Trump brought a dozen of America's most powerful CEOs to Beijing this week — Jensen Huang, Tim Cook, Elon Musk, and others — to meet with Xi Jinping. The optics were big. The results were not. And the whole experience was presumably a nightmare for Trump's emotional-support CEOs.
Here's why: these companies aren't trying to expand into China. They're trying to hold onto what they already have — and in most cases, they're losing it anyway. Tim Cook has built Apple's entire supply chain around China. Nvidia has gone from 95% AI chip market share in China to nearly zero. Musk is trying to sell Teslas in a country that views Starlink as a military threat.

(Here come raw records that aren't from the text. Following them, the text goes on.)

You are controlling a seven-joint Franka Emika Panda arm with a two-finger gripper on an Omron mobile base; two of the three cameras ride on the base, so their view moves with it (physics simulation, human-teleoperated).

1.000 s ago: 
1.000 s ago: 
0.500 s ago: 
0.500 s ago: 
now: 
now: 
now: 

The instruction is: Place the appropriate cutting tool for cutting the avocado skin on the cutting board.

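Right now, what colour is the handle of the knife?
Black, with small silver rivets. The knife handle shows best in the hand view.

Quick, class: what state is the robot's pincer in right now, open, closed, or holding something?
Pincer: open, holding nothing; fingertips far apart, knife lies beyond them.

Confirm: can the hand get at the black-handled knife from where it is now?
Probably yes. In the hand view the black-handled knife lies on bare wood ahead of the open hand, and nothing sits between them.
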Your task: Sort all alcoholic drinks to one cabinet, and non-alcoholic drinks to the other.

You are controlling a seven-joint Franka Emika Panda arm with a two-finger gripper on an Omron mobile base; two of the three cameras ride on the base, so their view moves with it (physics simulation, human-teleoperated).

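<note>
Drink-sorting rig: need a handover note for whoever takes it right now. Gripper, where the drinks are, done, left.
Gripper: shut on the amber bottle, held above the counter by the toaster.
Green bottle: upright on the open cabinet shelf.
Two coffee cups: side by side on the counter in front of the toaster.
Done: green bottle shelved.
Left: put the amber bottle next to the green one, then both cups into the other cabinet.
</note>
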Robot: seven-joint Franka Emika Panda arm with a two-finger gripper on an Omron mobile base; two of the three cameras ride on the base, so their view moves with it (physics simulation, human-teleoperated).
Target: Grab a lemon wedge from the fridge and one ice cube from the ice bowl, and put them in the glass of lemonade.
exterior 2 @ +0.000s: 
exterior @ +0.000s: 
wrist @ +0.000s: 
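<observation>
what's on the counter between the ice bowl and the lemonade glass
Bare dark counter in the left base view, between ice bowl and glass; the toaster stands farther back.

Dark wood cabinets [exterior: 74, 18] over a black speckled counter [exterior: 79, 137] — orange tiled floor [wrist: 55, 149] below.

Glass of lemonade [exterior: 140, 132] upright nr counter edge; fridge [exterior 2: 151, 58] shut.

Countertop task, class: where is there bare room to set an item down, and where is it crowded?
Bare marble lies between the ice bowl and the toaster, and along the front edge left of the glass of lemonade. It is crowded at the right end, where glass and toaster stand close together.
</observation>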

The world that made Silicon Valley possible — the open-market, borderless-money era that began when China joined the WTO in 2001 — is over. And no amount of diplomatic face time with Xi Jinping, or plane rides with Trump, is going to bring it back.
The CEOs Flying to China with Trump Need Xi Jinping Far More Than He Needs Them
Elon Musk’s net worth changes by more in a single trading day than most people earn in a lifetime. His time is the most expensive commodity any human being controls, and a trip to Beijing spends whole days of it. And as a CEO whose companies are critical infrastructure for the U.S. government, it isn’t just a question of time or money or the advance teams or the device protocols. A man who counts the Pentagon as a client carrying even a single phone with him into China is a national security event, not just some business passenger. It’s a money-losing diplomatic nightmare for everyone involved.